Erleichtert sah ich nun, wie Richi am Ende des Seil herumturnte. Er hing weit draussen von der Wand weg und befand sich knapp zwei Meter über dem schrägen Geröllhang. Fieberhaft versuchte er mit Pendelbewegungen bergwärts Fuss zu fassen, was ihm schliesslich erst gelang, als ich kräftig mithalf und mit Ziehen und Drücken das mehr als vierzig Meter freihängende Seil in eine Vor- und Rückwärtsbewegung brachte. Endlich stand Richi sicher am Boden und entlastete das Seil.
Sabine und ich benutzten nun wohlweislich einen Zwischenstand und kamen mit genügend Seilreserve und sichtlich entspannter als unser Vorgänger zu Boden.
Nach dieser unfreiwilligen Showeinlage stärkten wir uns zuerst ein wenig mit Essen und Trinken, bevor Sabine und ich erneut in die Wand einstiegen.

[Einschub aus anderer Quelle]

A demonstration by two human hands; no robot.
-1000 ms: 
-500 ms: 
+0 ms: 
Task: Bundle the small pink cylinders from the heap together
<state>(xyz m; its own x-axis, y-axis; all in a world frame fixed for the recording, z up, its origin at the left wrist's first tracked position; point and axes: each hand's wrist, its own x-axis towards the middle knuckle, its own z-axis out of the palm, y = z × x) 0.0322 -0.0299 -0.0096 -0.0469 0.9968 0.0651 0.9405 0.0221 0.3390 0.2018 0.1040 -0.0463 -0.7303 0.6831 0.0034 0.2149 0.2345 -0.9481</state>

Schon lange wollte ich mal den verlockend glänzenden Haken folgen, die links vom "Z'Schlänggä Unghyr" in das grosse Dach hinausführen. Der Lokalmatador Alex Arnold hatte vor zwei Jahren mal was von einem Projekt gesprochen. Ohne weitere Kenntnisse stiegen wir ein und folgten den Bohrhaken. Nach zwei Seillängen (5c und 6c) hingen wir erst knapp 30 Meter über dem Boden. Bis dahin bestand die Kletterei vorwiegend aus einer ausgesetzten Querung unter einem riesigen Überhang.
Nun folgte ein extrem scharfer Wandteil (6b), dessen korallenartiger Fels aggressiv an der Fingerhaut nagte. Die soliden Haken steckten optimal und wiesen den Weg zu einem weiteren Standplatz. Hier aber war weit und breit kein Silberling mehr zu entdecken. Ein wenig betrübt seilten wir uns ab. Sehr gerne wären wir weiter geklettert, aber scheinbar ist das Projekt immmer noch in Arbeit...
Nachtrag: Gemäss Auskunft von Alex Arnold, Bergführer und Haupterschliesser am Mettener Butzli, handelt es sich um die Route "Chäs und Brot", die er seinerzeit mit Frigg Zimmermann eröffnet hat. Es war eine der letzten Erstbegehungen von Frigg, bevor er viel zu früh aus dem Leben gerissen wurde. Alex Arnold will die Route demnächst fertig sanieren. Bis jetzt sind 3 Seillängen saniert, weiter oben warten nochmals drei Seillängen in bestem Fels! Man darf gespannt auf das Endprodukt sein!
Genüsslich verbrachten wir noch etwas Zeit am Einstieg. Natürlich wurde in dieser Pause auch eine krumme Brissago "vernichtet und in Rauch aufgelöst"! Vielen Dank, Sabine und Richi. Es war ein geschenkter Tag mit sehr vielen und spannenden Eindrücken!